- Problem statement -
The lines from the top of the listing through the one containing "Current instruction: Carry" are to be retyped exactly, with no other lines.

- Supplied material -
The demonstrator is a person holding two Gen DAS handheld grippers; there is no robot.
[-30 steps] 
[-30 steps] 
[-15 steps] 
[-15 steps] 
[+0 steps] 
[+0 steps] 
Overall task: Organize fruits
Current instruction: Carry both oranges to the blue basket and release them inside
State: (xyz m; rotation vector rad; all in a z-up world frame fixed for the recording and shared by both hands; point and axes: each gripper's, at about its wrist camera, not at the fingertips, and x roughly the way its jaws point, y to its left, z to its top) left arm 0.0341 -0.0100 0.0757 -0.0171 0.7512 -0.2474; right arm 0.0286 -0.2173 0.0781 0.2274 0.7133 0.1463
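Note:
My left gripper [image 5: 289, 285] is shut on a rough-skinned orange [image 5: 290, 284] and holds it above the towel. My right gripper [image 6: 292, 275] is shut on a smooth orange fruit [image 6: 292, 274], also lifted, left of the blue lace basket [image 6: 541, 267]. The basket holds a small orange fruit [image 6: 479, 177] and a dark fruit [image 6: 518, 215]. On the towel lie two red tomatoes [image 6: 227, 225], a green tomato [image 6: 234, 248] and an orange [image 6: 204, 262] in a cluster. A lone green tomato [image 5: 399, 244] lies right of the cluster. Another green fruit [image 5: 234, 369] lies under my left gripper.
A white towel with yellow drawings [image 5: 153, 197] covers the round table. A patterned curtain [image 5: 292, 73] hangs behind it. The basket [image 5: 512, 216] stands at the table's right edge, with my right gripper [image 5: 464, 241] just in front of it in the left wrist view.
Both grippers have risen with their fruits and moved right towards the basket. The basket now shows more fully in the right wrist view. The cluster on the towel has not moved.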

- Task answer -
The demonstrator is a person holding two Gen DAS handheld grippers; there is no robot.
[-30 steps] 
[-30 steps] 
[-15 steps] 
[-15 steps] 
[+0 steps] 
[+0 steps] 
Overall task: Organize fruits
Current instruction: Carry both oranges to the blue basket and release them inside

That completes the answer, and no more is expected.